Example: A Grow-Only Set (G-Set)
The simplest CvRDT is a grow-only set. Elements can be added but never removed. The merge operation is set union.
class GSet {
constructor() {
this.elements = new Set();
}
add(element) {
this.elements.add(element);
}
merge(other) {
const result = new GSet();
for (const elem of this.elements) {
result.add(elem);
}
for (const elem of other.elements) {
result.add(elem);
}
return result;
}
}
Example: A Last-Writer-Wins Register (LWW-Register)

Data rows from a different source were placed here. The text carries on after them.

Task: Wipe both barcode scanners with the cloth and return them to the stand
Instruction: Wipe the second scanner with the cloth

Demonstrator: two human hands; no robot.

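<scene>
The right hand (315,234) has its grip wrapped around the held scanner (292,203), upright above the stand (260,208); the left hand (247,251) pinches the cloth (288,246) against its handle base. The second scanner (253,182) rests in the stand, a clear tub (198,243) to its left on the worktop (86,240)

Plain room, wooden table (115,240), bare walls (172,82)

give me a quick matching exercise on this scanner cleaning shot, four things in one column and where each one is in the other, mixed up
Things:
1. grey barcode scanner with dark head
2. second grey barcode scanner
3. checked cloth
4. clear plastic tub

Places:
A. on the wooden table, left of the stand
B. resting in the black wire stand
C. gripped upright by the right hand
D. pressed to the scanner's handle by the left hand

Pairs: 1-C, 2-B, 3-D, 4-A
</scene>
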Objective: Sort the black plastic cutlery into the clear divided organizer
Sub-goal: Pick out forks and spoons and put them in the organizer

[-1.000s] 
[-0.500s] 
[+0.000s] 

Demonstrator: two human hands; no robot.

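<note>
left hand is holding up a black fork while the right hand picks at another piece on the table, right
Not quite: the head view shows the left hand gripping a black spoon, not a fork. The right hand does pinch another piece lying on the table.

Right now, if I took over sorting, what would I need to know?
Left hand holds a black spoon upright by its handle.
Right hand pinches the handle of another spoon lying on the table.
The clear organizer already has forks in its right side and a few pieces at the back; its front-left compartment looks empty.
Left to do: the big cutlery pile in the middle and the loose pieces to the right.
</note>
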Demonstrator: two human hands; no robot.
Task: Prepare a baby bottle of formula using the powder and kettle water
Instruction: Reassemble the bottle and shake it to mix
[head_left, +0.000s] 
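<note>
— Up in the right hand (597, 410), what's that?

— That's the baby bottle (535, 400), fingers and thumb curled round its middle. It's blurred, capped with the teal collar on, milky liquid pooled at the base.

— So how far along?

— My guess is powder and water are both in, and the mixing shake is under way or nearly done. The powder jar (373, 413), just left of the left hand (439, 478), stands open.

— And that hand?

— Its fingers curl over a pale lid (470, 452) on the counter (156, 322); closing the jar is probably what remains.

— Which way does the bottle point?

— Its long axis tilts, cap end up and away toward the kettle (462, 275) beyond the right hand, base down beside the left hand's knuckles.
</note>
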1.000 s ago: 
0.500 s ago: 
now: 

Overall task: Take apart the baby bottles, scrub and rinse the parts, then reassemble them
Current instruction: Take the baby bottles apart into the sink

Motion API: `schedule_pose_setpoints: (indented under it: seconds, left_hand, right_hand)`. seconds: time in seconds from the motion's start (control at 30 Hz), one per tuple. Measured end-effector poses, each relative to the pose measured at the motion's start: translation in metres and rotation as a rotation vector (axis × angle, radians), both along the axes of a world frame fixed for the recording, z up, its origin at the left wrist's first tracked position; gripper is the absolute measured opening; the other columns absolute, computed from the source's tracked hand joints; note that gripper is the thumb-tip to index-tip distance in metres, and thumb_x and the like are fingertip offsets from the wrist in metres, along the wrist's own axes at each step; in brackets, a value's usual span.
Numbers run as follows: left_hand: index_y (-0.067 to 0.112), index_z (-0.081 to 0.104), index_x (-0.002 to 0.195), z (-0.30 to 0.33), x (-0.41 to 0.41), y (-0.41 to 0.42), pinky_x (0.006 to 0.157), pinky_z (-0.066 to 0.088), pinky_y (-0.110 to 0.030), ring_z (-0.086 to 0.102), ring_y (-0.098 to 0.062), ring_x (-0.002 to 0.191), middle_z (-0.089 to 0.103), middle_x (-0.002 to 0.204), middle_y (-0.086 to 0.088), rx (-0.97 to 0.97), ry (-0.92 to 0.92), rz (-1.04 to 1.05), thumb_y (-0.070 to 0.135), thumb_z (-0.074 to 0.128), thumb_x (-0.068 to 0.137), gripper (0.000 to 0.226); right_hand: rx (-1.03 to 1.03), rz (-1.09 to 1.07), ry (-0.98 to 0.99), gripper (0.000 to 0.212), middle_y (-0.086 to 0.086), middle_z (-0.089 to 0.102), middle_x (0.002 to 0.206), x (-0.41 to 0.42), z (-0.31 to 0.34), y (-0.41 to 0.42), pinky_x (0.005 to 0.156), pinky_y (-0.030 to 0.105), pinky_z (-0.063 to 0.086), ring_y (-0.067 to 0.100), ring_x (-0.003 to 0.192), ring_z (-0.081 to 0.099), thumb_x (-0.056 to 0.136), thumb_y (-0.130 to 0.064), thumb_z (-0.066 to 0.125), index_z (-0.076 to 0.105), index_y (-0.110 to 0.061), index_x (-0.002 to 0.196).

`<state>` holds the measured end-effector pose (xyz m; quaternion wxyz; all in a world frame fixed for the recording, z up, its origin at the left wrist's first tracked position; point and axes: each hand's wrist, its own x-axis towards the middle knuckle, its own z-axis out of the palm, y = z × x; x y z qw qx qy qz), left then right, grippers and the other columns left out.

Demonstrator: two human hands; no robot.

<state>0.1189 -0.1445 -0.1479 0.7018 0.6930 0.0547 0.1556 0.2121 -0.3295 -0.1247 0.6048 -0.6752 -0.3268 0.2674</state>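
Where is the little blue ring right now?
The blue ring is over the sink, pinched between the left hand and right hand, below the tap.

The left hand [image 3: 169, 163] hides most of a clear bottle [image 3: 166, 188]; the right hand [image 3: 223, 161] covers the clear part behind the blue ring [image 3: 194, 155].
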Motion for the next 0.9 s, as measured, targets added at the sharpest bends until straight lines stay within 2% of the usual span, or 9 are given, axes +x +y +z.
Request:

A register holds a single value. When conflicts occur, the most recently timestamped value wins.
class LWWRegister {
constructor(value = null, timestamp = 0, nodeId = '') {
this.value = value;
this.timestamp = timestamp;
this.nodeId = nodeId;
}
set(value, timestamp, nodeId) {
if (timestamp > this.timestamp ||
(timestamp === this.timestamp && nodeId > this.nodeId)) {
this.value = value;
this.timestamp = timestamp;
this.nodeId = nodeId;
}
}
merge(other) {
if (other.timestamp > this.timestamp ||
(other.timestamp === this.timestamp && other.nodeId > this.nodeId)) {
this.value = other.value;
this.timestamp = other.timestamp;
this.nodeId = other.nodeId;
}
}
}
CmRDTs: Operation-Based CRDTs
Commutative Replicated Data Types work by broadcasting operations instead of states. Each operation carries enough context to be applied correctly at any replica, regardless of order.
Example: A G-Counter (Grow-Only Counter)
A G-Counter tracks increments per node. To get the total value, sum all node counters.
class GCounter {
constructor() {
this.counts = new Map();
}
increment(nodeId, amount = 1) {
const current = this.counts.get(nodeId) || 0;
this.counts.set(nodeId, current + amount);
}
value() {
let total = 0;
for (const count of this.counts.values()) {
total += count;
}
return total;
}
merge(other) {
for (const [nodeId, count] of other.counts.entries()) {
const current = this.counts.get(nodeId) || 0;
this.counts.set(nodeId, Math.max(current, count));
}
}
}
When to Use Which Type?
Use CvRDTs when:
- Your data is small enough to transmit full states
- You want simple merge logic (just compare and take max)
- Network partitions are common (state-based handles this naturally)
Use CmRDTs when:
- Operations are much smaller than states (like text edits)
- You need real-time updates with low latency
- You can guarantee causal delivery (operations arrive in partial order)
Implementing CRDTs in Production
For most web apps, you should use an existing library rather than rolling your own. Yjs is the most mature CRDT library for JavaScript, supporting rich text, JSON documents, and custom types.
import * as Y from 'yjs';
// Create a shared document
const doc = new Y.Doc();
const text = doc.getText('content');
// Local user types
text.insert(0, 'Hello ');
// Remote user's changes arrive
text.insert(6, 'world');
// Result: "Hello world" - order doesn't matter
console.log(text.toString());
What CRDTs Cannot Do
CRDTs are not magic. They solve specific problems:
✓ Concurrent edits to independent data — merging works naturally ✓ Text editing — character-level CRDTs preserve ordering ✓ Counters, sets, maps — well-defined merge semantics
✗ Domain-specific conflicts — "booked flight at 2pm" vs "booked flight at 3pm" still needs business logic ✗ External state — if CRDT state depends on a database row, that dependency breaks commutativity ✗ Security and authorization — CRDTs don't solve permission conflicts
CRDTs handle data consistency. They do not handle business logic consistency.
From Theory to Your App
Start with the problem you're solving:
- What are you syncing? Text? A counter? A set of items?
- How do conflicts manifest? Two people editing the same field? Adding the same item twice?
- What's the desired outcome? Merge both? Last write wins? Ask the user?
For simple cases like counters and sets, a basic CRDT implementation is straightforward. For text editing, use Yjs or Automerge. For custom data structures, pick the CRDT type that matches your merge semantics.
The math behind CRDTs is complex. The implementation, for most web apps, doesn't have to be. Start with the problem, pick the right tool, and ship.